**Brief**
Answer with one number only: the count of lines below that hold the word "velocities".

(Saved entries)
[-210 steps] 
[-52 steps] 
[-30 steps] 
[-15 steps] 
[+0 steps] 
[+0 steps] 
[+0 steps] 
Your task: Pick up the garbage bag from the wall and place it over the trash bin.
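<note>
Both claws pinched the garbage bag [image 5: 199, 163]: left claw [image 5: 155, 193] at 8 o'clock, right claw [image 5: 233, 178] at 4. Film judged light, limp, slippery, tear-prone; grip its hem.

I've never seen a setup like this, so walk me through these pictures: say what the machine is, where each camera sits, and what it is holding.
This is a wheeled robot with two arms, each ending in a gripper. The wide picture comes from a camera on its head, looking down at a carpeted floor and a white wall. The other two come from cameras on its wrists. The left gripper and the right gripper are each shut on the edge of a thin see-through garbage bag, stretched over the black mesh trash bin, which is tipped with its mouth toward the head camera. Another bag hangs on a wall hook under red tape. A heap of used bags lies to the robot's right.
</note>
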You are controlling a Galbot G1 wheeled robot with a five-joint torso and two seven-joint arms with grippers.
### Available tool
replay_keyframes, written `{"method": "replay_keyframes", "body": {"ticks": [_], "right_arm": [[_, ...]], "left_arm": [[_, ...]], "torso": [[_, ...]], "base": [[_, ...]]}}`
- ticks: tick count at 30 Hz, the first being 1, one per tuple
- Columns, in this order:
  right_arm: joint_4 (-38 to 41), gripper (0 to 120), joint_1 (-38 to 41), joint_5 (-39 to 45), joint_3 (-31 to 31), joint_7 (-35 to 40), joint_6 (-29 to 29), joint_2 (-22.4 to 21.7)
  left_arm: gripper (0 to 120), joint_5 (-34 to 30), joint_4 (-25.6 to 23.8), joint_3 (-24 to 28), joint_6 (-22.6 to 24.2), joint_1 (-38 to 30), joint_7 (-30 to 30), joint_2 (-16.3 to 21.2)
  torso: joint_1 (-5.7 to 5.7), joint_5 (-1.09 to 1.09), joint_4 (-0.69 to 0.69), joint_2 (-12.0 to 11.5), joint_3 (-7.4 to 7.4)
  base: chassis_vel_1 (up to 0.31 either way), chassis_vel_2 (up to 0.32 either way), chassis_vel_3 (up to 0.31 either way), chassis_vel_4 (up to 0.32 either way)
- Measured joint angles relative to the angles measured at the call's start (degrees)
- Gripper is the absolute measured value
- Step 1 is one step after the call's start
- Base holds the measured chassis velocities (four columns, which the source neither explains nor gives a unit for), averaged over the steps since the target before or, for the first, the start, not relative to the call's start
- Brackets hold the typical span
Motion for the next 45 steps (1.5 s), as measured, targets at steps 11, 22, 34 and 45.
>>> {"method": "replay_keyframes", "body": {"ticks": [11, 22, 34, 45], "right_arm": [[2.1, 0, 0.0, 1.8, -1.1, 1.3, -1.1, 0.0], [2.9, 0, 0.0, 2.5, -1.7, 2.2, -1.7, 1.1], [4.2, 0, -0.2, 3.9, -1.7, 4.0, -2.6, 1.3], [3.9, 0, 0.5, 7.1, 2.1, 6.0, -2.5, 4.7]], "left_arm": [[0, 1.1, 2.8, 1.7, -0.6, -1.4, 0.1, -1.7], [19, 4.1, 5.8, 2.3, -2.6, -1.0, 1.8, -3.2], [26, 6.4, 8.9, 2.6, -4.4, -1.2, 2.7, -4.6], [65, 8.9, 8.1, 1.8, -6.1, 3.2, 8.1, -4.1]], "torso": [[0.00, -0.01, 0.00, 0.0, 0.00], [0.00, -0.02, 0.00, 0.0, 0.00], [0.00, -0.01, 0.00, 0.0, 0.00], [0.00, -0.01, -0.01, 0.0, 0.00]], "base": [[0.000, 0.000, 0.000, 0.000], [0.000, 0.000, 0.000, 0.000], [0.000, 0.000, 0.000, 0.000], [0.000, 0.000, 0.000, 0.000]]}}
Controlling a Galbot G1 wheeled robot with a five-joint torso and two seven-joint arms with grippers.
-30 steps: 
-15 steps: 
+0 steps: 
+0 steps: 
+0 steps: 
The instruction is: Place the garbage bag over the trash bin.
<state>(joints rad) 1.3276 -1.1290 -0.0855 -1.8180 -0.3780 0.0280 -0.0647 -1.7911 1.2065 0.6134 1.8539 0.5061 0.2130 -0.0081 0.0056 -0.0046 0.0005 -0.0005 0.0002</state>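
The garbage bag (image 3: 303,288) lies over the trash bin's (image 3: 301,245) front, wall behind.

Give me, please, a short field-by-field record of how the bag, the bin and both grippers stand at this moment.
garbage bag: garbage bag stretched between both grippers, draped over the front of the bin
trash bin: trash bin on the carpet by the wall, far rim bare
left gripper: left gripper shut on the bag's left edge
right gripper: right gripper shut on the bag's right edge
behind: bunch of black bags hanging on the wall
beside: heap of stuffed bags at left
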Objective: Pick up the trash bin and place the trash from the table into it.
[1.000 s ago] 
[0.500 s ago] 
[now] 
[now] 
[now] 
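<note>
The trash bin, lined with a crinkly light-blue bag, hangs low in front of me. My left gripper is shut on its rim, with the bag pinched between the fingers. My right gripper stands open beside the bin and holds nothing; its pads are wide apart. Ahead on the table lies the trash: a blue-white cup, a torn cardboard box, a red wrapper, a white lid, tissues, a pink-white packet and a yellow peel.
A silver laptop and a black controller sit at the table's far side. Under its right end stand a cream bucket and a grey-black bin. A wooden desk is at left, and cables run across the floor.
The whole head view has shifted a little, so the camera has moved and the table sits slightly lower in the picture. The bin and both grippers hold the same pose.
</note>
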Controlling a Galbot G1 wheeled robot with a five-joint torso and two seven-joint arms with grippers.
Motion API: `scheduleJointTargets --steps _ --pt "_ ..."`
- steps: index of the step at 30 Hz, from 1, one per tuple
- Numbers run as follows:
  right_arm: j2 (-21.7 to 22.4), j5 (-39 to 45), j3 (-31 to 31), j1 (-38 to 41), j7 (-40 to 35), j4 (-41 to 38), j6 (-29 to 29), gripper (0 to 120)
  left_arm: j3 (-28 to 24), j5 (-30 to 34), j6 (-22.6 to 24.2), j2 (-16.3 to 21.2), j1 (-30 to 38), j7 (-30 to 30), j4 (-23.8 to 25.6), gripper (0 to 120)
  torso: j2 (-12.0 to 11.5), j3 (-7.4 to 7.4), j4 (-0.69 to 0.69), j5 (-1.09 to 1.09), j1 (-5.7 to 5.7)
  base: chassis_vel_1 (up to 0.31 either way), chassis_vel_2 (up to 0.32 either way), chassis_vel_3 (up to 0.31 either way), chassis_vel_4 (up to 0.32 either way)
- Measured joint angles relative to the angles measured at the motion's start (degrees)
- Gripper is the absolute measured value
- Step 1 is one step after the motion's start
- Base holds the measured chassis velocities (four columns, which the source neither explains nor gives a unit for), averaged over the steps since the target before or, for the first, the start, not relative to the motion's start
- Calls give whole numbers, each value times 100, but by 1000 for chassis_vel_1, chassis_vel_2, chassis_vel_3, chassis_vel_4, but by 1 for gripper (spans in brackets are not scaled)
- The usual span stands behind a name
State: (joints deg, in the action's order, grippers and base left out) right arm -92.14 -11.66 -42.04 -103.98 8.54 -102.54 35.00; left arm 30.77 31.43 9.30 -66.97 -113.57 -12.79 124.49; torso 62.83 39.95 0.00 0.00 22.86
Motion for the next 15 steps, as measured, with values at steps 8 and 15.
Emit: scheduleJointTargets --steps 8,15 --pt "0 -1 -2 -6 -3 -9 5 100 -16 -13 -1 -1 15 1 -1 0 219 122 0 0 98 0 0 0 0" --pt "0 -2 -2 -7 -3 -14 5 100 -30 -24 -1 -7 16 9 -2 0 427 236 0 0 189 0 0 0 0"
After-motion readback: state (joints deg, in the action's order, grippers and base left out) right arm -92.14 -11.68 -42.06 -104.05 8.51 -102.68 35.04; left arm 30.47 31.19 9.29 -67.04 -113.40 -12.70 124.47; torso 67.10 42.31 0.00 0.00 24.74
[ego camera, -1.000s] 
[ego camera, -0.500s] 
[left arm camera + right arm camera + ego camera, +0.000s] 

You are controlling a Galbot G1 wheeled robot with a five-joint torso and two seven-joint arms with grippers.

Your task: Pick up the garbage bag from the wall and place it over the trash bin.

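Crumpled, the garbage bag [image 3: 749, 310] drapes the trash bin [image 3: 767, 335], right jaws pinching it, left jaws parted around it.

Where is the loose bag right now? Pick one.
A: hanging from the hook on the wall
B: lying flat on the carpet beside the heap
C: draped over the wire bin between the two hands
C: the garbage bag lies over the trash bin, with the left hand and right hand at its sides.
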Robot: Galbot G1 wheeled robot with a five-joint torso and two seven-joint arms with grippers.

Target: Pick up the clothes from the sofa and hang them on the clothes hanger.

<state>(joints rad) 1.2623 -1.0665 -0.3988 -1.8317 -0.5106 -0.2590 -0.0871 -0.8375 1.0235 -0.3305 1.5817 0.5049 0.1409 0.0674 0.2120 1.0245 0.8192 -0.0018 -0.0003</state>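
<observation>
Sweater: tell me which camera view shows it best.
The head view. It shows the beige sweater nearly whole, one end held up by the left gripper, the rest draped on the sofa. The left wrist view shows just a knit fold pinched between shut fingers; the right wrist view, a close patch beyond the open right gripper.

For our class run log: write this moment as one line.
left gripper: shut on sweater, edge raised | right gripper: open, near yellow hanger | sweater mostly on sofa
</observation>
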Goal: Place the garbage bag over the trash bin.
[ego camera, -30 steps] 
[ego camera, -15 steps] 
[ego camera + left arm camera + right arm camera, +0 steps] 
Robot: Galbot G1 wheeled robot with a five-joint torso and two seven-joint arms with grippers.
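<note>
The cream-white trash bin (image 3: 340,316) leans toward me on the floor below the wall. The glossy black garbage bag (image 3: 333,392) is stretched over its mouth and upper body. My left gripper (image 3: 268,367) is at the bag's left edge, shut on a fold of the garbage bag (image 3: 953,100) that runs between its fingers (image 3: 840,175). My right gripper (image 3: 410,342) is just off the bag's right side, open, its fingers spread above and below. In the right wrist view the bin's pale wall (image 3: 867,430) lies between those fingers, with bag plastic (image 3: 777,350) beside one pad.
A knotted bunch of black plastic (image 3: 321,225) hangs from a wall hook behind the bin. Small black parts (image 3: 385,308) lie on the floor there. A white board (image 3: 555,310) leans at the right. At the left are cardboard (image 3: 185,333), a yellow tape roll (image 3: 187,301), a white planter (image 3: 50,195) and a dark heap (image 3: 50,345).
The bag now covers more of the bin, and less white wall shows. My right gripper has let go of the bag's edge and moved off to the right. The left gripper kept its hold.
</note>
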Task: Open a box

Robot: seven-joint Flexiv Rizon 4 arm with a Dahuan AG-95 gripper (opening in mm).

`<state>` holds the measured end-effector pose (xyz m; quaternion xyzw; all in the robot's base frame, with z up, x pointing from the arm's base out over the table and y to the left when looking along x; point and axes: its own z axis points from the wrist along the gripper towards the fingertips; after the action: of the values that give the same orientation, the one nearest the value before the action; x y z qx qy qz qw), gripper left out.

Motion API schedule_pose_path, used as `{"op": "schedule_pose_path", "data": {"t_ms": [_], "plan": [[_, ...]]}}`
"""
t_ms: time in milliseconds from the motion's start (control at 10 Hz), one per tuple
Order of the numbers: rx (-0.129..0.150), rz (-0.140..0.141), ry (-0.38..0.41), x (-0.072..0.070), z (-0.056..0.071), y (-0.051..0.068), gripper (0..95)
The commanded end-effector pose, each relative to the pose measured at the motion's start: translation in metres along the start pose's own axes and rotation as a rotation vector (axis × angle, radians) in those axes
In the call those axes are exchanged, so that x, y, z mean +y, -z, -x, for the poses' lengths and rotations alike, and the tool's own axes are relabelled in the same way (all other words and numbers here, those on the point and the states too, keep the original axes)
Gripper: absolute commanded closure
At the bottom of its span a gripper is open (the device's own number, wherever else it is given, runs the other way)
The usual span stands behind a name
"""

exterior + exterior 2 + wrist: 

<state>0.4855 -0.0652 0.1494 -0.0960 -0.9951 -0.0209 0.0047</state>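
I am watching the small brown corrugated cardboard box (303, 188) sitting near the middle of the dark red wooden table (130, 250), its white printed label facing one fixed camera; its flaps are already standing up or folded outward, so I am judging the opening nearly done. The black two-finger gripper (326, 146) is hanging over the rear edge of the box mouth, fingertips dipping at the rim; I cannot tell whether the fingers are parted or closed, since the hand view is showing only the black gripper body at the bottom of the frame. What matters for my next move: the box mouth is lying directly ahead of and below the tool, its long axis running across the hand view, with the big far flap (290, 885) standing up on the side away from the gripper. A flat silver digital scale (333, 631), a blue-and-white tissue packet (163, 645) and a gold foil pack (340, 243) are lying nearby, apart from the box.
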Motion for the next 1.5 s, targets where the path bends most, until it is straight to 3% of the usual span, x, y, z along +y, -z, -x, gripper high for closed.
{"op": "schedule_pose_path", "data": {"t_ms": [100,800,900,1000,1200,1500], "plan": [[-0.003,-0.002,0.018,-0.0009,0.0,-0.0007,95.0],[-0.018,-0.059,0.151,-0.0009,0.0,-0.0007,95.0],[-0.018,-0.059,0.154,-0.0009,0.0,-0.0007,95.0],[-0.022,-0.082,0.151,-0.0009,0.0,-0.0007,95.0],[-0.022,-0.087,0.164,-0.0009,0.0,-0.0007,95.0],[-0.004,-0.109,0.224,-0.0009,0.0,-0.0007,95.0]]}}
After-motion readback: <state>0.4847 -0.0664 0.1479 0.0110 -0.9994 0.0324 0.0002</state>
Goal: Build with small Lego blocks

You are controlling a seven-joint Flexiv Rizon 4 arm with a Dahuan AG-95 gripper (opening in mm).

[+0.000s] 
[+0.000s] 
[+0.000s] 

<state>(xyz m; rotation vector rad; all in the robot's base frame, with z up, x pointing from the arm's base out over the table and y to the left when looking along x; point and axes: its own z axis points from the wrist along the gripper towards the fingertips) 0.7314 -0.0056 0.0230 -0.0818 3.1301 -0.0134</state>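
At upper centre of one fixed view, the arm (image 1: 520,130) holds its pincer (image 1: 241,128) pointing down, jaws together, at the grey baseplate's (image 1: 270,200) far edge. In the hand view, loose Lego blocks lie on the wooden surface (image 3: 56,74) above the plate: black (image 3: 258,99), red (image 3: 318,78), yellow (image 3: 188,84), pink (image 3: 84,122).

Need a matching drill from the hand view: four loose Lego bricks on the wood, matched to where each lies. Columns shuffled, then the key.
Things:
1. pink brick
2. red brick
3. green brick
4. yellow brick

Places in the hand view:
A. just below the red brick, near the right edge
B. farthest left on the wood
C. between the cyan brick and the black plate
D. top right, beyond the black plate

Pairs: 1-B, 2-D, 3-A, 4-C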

**Response area**
2